One of the core operations in Snorkel is _annotating_ the candidates in various ways. We can think of generating features for the candidates as annotating them (creating a Feature object), and can also view supervision via labeling functions as annotating them (creating a Label object).

Core Data Models

class snorkel.models.annotation.AnnotationKeyMixin[source]

Mixin class for defining annotation key tables. An AnnotationKey is the unique name associated with a set of Annotations, corresponding e.g. to a single labeling or feature function. An AnnotationKey may have an associated weight (Parameter) associated with it.

class snorkel.models.annotation.AnnotationMixin[source]

Mixin class for defining annotation tables. An annotation is a value associated with a Candidate. Examples include labels, features, and predictions. New types of annotations can be defined by creating an annotation class and corresponding annotation, for example:

from snorkel.models.annotation import AnnotationMixin
from snorkel.models.meta import SnorkelBase

class NewAnnotation(AnnotationMixin, SnorkelBase):
    value = Column(Float, nullable=False)

# The entire storage schema, including NewAnnotation, can now be initialized with the following import
import snorkel.models

The annotation class should include a Column attribute named value.

class snorkel.models.annotation.Feature(**kwargs)[source]

An element of a representation of a Candidate in a feature space.

A Feature’s annotation key identifies the definition of the Feature, e.g., a function that implements it or the library name and feature name in an automatic featurization library.

class snorkel.models.annotation.GoldLabel(**kwargs)[source]

A separate class for labels from human annotators or other gold standards.

class snorkel.models.annotation.Label(**kwargs)[source]

A discrete label associated with a Candidate, indicating a target prediction value.

Labels are used to represent the output of labeling functions.

A Label’s annotation key identifies the labeling function that provided the Label.

class snorkel.models.annotation.Prediction(**kwargs)[source]

A probability associated with a Candidate, indicating the degree of belief that the Candidate is true.

A Prediction’s annotation key indicates which process or method produced the Prediction, e.g., which model with which ParameterSet.

class snorkel.models.annotation.StableLabel(**kwargs)[source]

A special secondary table for preserving labels created by human annotators (e.g. in the Viewer) in a stable format that does not cascade, and is independent of the Candidate ids.

Core Objects for Annotations (Features, Labels)

class snorkel.annotations.Annotator(annotation_class, annotation_key_class, f_gen)[source]

Abstract class for annotating candidates and persisting these annotations to DB

apply_existing(split=0, key_group=0, cids_query=None, **kwargs)[source]

Alias for apply that emphasizes we are using an existing AnnotatorKey set.

clear(session, split=0, key_group=0, replace_key_set=True, cids_query=None, **kwargs)[source]

Deletes the Annotations for the Candidates in the given split.
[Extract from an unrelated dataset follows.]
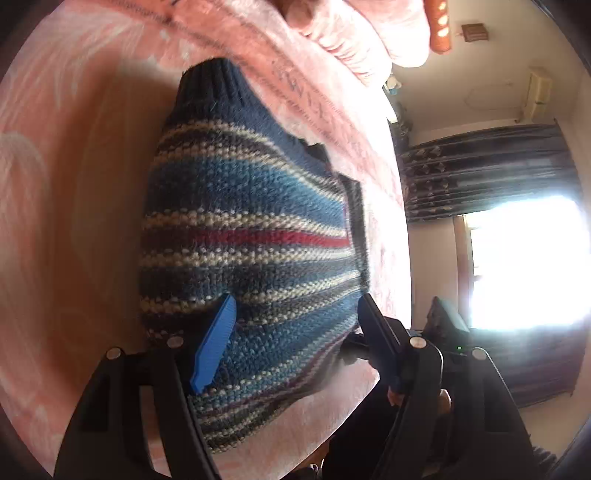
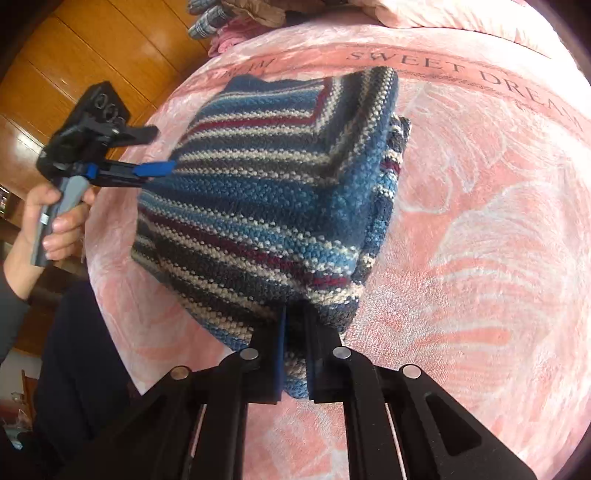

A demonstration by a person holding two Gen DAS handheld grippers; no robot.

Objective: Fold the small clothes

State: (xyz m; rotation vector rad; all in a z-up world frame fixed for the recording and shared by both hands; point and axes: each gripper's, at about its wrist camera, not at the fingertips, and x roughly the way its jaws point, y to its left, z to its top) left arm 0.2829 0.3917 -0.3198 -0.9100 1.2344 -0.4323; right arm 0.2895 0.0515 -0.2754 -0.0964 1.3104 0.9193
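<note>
- In the left wrist view, we see the striped knit sweater lying folded on the pink blanket of the bed, close to the bed's edge on the window side.
- The left gripper has its jaws apart, with the sweater's near end between them; one blue fingertip lies over the knit, the other sits at the sweater's edge by the bed's edge.
- The sweater's dark ribbed hem points away from the camera, toward a heap of pink bedding.
- Past the bed's edge we see a bright window and a dark patterned curtain.
- In the right wrist view, the same sweater sits as a thick folded bundle on the blanket, which carries the printed words "SWEET DREAM" along its far border.
- The right gripper is clamped on the sweater's near corner, the jaws drawn together with knit pinched between them.
- At the bed's left edge we see the left gripper from the side, its blue tip at the sweater's edge; whether it touches the knit we cannot tell here.
- A hand grips that tool's handle, a dark sleeve below it.
- Wooden panelling fills the background beyond the bed.
</note>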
If replace_key_set=True, deletes all Annotations (of this Annotation sub-class) and also deletes all AnnotationKeys (of this sub-class)

class snorkel.annotations.FeatureAnnotator(f=<function get_span_feats>)[source]

Apply feature generators to the candidates, generating Feature annotations

class snorkel.annotations.LabelAnnotator(lfs=None, label_generator=None)[source]

Apply labeling functions to the candidates, generating Label annotations

Parameters:lfs – A _list_ of labeling functions (LFs)
snorkel.annotations.load_marginals(session, X=None, split=0, training=True)[source]

Load the marginal probs. for a given split of Candidates

snorkel.annotations.load_matrix(matrix_class, annotation_key_class, annotation_class, session, split=0, cids_query=None, key_group=0, key_names=None, zero_one=False, load_as_array=False)[source]

Returns the annotations corresponding to a split of candidates with N members and an AnnotationKey group with M distinct keys as an N x M CSR sparse matrix.

snorkel.annotations.save_marginals(session, X, marginals, training=True)[source]

Save marginal probabilities for a set of Candidates to db.

  • X – Either an M x N csr_AnnotationMatrix-class matrix, where M is number of candidates, N number of LFs/features; OR a list of arbitrary objects with candidate ids accessible via a .id attrib
  • marginals – A dense M x K matrix of marginal probabilities, where K is the cardinality of the candidates, OR a M-dim list/array if K=2.
  • training – If True, these are training marginals / labels; else they are saved as end model predictions.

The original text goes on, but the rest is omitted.